The lines you return must be all those in the data that hold the string "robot".

SOURCE MATERIAL
=======
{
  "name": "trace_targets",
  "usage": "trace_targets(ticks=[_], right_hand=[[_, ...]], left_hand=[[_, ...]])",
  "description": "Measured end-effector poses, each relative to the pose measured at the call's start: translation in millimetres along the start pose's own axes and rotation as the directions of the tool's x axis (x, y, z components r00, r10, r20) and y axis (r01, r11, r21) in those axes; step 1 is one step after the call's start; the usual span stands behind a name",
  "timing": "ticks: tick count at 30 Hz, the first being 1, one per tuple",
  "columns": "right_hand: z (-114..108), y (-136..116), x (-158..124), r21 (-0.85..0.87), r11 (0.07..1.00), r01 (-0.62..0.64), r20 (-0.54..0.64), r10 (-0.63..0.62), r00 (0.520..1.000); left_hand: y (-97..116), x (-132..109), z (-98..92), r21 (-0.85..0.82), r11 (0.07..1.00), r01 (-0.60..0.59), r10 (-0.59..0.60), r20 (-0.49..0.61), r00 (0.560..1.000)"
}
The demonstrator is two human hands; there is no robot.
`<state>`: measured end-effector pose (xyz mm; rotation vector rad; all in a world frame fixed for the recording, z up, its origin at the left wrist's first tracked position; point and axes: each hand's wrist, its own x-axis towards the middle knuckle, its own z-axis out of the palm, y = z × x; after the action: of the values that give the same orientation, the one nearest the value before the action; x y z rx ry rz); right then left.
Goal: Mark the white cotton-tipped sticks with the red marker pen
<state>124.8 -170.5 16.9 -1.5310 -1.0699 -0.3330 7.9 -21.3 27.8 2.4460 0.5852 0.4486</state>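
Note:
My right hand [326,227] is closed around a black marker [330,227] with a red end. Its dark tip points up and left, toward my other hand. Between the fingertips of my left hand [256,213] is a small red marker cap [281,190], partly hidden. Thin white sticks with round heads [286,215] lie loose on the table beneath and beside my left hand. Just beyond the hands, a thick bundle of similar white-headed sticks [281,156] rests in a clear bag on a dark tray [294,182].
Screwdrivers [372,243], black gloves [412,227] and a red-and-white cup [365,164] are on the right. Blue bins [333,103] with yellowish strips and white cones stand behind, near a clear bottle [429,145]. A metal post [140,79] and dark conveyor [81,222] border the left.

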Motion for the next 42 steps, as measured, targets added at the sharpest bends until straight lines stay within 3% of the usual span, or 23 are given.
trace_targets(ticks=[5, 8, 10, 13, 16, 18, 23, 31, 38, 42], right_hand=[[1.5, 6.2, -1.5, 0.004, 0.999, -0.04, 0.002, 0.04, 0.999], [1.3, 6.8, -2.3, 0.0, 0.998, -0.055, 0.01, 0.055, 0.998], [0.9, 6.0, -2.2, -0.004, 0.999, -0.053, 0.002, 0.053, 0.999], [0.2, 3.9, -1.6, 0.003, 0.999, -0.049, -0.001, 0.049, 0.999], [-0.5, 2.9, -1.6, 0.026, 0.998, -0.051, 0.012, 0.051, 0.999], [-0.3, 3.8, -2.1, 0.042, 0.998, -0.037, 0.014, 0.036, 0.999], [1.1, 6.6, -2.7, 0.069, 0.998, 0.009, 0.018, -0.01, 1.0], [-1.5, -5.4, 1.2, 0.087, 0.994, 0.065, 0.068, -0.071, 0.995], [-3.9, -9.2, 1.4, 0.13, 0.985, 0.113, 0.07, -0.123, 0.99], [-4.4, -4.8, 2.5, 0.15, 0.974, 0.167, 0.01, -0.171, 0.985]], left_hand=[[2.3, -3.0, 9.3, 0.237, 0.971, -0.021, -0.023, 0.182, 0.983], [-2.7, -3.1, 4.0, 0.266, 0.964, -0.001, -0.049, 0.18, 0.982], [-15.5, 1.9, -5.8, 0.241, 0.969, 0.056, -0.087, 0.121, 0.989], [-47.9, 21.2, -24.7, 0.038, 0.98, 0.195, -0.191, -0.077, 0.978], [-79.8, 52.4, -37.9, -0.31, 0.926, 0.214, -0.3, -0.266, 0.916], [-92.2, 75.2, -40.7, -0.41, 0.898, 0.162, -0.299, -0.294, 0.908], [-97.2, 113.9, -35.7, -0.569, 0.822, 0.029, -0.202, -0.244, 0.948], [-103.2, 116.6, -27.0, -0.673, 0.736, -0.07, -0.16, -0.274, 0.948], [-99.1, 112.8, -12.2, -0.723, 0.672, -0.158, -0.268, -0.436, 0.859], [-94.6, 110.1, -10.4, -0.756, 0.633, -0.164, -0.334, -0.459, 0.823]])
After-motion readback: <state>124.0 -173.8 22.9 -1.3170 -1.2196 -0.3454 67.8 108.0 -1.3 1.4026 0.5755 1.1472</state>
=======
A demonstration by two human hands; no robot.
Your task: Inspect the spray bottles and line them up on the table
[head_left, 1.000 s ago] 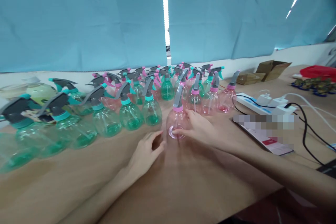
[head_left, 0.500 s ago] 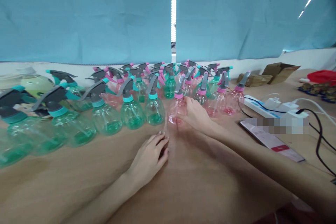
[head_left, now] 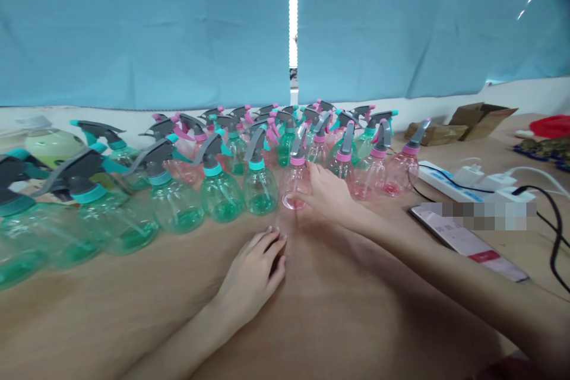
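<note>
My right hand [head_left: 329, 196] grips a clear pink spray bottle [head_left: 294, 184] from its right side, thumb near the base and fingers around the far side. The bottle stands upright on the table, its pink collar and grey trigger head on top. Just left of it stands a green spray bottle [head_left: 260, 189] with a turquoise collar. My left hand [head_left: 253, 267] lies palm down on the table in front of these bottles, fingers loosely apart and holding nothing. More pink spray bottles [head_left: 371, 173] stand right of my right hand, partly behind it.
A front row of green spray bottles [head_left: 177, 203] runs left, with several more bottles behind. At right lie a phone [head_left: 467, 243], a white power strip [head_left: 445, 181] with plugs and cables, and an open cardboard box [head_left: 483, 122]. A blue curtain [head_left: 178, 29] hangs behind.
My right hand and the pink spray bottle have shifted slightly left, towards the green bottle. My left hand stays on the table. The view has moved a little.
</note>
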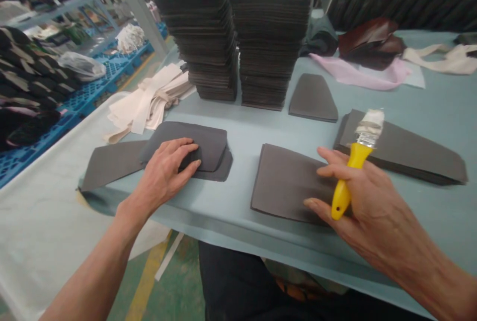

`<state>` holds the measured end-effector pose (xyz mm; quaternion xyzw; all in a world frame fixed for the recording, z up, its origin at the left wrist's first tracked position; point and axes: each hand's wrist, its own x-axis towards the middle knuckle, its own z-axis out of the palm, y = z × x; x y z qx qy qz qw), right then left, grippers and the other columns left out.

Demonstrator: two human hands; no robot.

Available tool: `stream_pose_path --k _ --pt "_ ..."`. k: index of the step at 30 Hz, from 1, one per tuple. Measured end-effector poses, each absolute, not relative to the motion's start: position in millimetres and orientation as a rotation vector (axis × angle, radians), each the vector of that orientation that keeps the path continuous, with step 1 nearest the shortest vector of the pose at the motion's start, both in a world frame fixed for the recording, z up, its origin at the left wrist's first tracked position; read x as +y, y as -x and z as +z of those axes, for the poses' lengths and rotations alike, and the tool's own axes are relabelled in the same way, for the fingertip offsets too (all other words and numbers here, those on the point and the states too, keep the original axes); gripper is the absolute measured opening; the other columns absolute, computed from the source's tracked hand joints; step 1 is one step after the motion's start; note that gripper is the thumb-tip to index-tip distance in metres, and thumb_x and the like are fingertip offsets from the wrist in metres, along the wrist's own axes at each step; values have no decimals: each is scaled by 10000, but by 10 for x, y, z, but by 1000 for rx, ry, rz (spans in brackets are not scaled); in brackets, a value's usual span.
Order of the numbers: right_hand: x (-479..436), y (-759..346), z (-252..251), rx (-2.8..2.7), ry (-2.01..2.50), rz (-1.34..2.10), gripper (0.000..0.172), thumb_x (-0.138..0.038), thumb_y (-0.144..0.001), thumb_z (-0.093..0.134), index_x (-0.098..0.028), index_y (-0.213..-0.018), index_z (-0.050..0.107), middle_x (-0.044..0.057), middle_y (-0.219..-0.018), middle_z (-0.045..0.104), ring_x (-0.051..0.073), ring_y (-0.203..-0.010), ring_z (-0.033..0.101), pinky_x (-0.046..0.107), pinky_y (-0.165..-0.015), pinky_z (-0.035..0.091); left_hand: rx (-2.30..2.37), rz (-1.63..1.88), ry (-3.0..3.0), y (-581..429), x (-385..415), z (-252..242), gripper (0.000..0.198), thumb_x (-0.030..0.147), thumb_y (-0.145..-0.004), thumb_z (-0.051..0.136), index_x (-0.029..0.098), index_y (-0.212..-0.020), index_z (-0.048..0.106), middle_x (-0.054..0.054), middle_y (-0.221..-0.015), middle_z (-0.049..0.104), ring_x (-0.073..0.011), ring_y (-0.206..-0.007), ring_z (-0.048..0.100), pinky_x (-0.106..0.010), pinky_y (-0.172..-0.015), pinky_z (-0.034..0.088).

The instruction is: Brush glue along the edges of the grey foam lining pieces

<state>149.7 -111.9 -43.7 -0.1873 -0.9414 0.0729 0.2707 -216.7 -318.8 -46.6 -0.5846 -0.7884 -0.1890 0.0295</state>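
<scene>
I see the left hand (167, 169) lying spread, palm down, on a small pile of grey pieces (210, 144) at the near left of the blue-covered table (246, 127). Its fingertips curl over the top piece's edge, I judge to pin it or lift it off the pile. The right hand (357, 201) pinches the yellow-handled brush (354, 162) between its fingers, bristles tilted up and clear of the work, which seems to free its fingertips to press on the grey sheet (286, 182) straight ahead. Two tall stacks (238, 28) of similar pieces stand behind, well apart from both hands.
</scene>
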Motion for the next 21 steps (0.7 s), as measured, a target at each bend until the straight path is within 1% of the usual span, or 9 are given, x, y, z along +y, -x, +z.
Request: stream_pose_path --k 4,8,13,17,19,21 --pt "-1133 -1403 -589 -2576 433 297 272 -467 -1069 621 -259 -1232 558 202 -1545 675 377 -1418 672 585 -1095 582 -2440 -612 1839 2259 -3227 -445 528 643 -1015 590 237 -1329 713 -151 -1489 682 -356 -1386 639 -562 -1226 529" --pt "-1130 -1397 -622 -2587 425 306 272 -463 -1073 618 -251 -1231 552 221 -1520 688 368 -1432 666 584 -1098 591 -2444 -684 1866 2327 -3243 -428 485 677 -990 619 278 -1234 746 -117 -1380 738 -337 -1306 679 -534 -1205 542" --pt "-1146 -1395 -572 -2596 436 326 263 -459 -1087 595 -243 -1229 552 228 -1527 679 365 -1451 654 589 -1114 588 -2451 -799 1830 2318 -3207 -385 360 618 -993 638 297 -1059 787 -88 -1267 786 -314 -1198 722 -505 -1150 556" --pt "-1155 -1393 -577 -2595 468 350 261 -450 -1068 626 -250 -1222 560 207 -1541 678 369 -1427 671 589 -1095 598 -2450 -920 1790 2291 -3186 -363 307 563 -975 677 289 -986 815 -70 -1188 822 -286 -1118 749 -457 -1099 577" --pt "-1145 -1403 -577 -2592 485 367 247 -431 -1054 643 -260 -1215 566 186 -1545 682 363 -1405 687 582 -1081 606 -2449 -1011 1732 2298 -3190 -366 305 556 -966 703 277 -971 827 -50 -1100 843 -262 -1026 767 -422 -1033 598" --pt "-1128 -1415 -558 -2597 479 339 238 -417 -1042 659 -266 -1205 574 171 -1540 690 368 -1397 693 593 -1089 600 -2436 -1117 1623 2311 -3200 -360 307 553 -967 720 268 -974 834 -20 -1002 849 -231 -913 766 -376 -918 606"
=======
RESULT
The demonstrator is two human hands; there is no robot.
A demonstration by two human hands; no robot.
Demonstrator: two human hands; no robot.

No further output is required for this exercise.